Fehler im Netz wie der vom Montagmorgen werden automatisch der Fernüberwachung in Arnsberg gemeldet. Dort versucht man, den Fehler dann aus der Distanz zu beheben. Funktioniert das nicht, müssen die Teams vor Ort tätig werden. In Nottuln stellten die Techniker dabei fest, dass alle Anlagen einwandfrei funktionieren, sodass man davon ausgeht, dass der Ausfall des Trafos in der Umspannanlage die weiteren Ausfälle bedingt hat. „Das wird aber noch genauer geprüft.“

Zu einem unglücklichen Zeitpunkt kam der Stromausfall für das Rupert-Neudeck-Gymnasium. Dort sollte am Morgen der Distanzunterricht starten, doch daraus wurde erstmal nichts. „Wir hatten auch kein Netz für unsere Handys, sodass wir nur mit Mühe die Kolleginnen und Kollegen erreichen konnten, die von zu Hause aus unterrichten wollten, und nicht wussten, warum das nicht funktioniert“, berichtet Schulleiterin Jutta Glanemann . Besonders getroffen hat der Stromausfall aber die Schülerinnen und Schüler, die ihre Klausuren schreiben sollten und wollten. „Die saßen dann plötzlich ohne Licht da.“ Als der Strom wiederkam, nahm alles seinen Gang, und Jutta Glanemann zeigte sich zufrieden mit dem Tag eins nach den verlängerten Ferien.

Glück im Unglück für die Liebfrauenschule. „Hier ging nichts mehr, aber wir hatten für Montag noch unseren Organisationstag anberaumt, der Online-Unterricht beginnt erst am Dienstag“, teilte Schulleiter Heinrich Willenborg mit. Passend zu den Online-Konferenzen der Kolleginnen und Kollegen sei der Strom wieder dagewesen.

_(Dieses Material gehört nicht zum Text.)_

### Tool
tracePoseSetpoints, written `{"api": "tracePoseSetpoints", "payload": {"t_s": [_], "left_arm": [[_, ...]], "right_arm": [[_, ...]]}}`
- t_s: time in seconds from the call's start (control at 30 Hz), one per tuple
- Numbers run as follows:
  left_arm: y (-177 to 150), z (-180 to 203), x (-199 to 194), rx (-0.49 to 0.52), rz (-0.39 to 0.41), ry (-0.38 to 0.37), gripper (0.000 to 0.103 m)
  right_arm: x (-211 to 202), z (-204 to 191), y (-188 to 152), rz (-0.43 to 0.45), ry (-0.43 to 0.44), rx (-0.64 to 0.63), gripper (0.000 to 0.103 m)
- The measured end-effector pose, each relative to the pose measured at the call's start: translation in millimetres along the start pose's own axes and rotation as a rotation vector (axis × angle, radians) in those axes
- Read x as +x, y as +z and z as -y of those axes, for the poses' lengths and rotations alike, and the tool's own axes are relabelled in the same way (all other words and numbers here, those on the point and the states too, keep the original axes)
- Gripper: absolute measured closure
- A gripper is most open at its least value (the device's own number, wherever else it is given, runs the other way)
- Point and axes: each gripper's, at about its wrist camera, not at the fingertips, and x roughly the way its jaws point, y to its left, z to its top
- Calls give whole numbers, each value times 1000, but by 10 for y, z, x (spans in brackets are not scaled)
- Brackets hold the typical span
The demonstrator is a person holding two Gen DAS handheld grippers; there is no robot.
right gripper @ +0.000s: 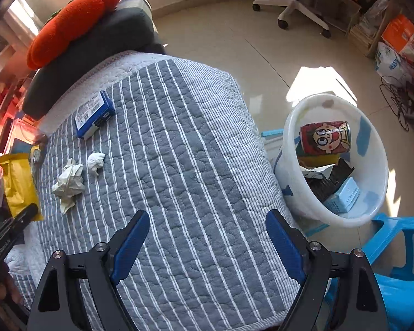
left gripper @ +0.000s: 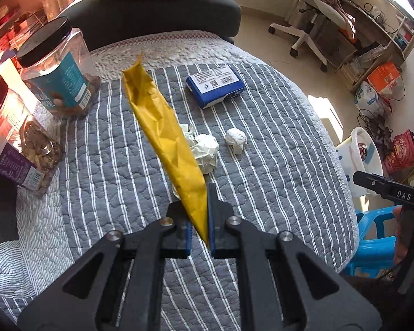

„Für unsere Kinder war der Stromausfall kein Angsterlebnis, sondern eher eine kleine amüsante Episode“, schmunzelt Marion Roperz, stellvertretende Leiterin der Astrid-Lindgren-Schule. Immerhin 40 Mädchen und Jungen hatte die Schule am Montag in der Notbetreuung. Die hätten die Taschenlampen herausgeholt, die sie für die Ausleuchtung ihres Schulwegs nutzen, Elektrokerzen aus der Weihnachtsdeko zusammengetragen und die Tablets eingeschaltet und leuchten lassen. Das sei sogar ein bisschen anheimelnd gewesen, lacht Marion Roperz.

So ähnlich sah es auch ander St.-Martinus-Schule aus, wie der kommissarische stellvertretende Leiter Udo Lösel berichtet. Hier waren 26 Kinder in die Notgruppe gekommen. Dort war alles ganz entspannt. Schwierig sei allerdings gewesen, dass einige Schülerinnen und Schüler ihre Unterlagen für das Lernen zu Hause aus der Schule abholen wollten. „Da mussten wir mit den Handylichtern leuchten.“ Ein unangenehmeres Problem sei allerdings gewesen, dass die Plattform für die Unterrichtsmaterialien überlastet gewesen seien, sodass die Kinder und Eltern nicht an diese herankommen konnten (Bericht auf der ersten Seite unserer Zeitung).

Ganz kurz nur war der Strom in der Daruper Sebastianschule weg, wie deren Leiterin Ursula Wippich berichtet. Die zwölf Kinder in der Notbetreuung wären gut damit umgegangen. „Am Anfang hatten wir die Befürchtung, dass es länger dauern würde. Die Kinder sind bis 15 Uhr hier, das wäre unter Umständen für alle sehr lang geworden ...“

Notstrom im Krankenhaus

Die Christophorus-Kliniken haben an allen Standorten Notstromaggregate, um die Stromzufuhr kontinuierlich aufrecht erhalten zu können. Der Stromausfall führte daher am Standort in Nottuln zu keinerlei größeren Problemen. Das Notstromaggregat sprang direkt an und übernahm die Versorgung aller relevanten Bereiche, teilten die Christophorus-Kliniken auf WN-Anfrage mit. Die Mitarbeitenden der Technikabteilung überprüften trotzdem alle Abteilungen, Stationen und Bereiche und kontrollierten die Stromversorgung der Geräte und Anlagen. Alles funktionierte reibungslos, ebenso der Wechsel zur Regel-Stromversorgung nach circa einer halben Stunde.